On a conclu que les plus gros problèmes se posent lorsque les dirigeants sont obsédés par une approche unique des conflits [comme la domination] ou lorsque leur stratégie chronique est en conflit avec des exigences ou des situations changeantes. Même être trop compatissant pendant le conflit contre les subordonnés peut nuire à l'autorité, causer un déclin moral, et laisser le personnel confus et sans motivation.
Aujourd'hui, les peuples de Corée du Nord, de Syrie, du Zimbabwe et d'Ukraine continuent de souffrir de la domination des despotes saisis par la psychose du pouvoir.

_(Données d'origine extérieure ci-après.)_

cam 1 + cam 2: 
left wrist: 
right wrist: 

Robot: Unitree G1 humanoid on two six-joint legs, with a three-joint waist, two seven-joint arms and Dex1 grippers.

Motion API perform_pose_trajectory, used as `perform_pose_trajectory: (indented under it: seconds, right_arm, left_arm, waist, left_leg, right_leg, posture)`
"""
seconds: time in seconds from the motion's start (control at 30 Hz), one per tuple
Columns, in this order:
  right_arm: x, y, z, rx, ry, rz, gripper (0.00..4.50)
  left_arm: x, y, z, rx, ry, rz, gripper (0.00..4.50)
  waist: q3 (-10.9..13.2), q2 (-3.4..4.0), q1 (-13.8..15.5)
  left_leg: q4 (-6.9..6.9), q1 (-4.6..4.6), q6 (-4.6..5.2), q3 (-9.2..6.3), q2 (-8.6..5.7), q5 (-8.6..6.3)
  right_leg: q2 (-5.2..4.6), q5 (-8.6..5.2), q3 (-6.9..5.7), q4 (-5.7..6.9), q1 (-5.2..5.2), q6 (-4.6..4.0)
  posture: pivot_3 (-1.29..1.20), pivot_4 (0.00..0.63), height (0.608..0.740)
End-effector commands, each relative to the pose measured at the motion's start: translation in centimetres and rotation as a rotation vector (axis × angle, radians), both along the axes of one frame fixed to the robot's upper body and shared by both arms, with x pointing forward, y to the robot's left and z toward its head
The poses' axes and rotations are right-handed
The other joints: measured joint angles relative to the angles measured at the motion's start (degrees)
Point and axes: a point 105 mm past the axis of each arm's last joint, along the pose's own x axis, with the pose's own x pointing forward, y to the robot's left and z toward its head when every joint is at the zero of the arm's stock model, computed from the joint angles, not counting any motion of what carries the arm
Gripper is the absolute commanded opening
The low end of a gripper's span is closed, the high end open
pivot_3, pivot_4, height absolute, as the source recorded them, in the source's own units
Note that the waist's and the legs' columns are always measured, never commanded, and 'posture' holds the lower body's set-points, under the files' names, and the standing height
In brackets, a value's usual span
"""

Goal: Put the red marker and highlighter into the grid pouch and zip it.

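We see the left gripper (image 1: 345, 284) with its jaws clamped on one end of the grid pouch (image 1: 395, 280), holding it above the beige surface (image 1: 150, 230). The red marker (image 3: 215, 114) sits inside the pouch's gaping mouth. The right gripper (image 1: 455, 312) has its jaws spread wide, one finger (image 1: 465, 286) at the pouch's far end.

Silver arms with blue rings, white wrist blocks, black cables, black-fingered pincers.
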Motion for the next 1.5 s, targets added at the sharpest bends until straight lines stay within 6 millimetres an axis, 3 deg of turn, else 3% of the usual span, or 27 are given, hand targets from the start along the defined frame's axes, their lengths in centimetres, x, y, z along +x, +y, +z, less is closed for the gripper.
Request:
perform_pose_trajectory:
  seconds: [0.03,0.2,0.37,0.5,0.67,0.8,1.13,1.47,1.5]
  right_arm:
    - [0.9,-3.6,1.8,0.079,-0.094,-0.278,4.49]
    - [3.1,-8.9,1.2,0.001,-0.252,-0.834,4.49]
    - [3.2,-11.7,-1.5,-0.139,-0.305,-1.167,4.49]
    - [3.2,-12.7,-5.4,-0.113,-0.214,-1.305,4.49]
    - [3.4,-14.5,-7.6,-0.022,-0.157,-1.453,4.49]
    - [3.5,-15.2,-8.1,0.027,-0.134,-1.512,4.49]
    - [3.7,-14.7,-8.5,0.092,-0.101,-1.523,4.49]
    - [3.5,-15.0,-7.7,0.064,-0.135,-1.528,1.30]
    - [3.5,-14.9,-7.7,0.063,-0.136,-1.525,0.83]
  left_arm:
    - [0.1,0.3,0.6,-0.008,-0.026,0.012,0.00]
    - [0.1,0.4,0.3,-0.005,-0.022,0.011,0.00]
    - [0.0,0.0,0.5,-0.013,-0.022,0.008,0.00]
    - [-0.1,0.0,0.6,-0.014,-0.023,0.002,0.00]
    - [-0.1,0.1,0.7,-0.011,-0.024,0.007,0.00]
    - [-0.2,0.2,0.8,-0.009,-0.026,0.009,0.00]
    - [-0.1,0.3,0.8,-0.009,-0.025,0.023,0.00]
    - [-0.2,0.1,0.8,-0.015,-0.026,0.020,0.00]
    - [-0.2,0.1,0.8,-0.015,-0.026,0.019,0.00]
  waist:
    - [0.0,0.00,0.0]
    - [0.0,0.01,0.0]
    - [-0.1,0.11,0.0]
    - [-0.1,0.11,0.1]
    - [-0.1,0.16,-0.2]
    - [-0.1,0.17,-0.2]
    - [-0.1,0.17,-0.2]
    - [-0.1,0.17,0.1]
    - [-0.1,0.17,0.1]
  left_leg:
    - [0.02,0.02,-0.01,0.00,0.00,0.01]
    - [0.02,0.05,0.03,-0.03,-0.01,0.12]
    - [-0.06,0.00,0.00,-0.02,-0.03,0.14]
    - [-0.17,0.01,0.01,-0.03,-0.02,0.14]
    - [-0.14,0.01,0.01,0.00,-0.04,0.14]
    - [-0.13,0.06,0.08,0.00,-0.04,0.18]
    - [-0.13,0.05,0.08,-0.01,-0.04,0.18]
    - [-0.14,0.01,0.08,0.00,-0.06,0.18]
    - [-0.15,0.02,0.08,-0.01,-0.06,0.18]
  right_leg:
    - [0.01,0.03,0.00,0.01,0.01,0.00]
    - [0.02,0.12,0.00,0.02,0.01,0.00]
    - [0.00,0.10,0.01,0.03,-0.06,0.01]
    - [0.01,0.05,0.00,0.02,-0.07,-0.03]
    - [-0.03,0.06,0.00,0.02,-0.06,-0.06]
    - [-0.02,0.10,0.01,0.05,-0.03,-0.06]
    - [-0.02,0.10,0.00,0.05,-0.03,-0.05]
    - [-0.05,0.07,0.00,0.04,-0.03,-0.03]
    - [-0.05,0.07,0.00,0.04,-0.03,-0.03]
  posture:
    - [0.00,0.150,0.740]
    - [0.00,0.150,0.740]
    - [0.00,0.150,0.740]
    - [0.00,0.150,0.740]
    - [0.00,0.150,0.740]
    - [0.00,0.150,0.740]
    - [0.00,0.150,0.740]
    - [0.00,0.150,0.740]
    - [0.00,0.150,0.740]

Forbes a récemment écrit que le “La planète reste remplie de dictateurs, capables d'obscurcir les jours de millions, d'un seul doigt.” Maintenant, le monde a besoin d'une nouvelle génération de dirigeants appropriés, élevés avec un régime régulier d'intégrité, de flexibilité, de compétences et de compassion pour les besoins et les intérêts des autres. Quand il rejoint le gouvernement de l'État et une communauté internationale capable de fournir les contrôles et les équilibres nécessaires pour endiguer la folie du pouvoir, avec des signes que le monde deviendra un meilleur endroit.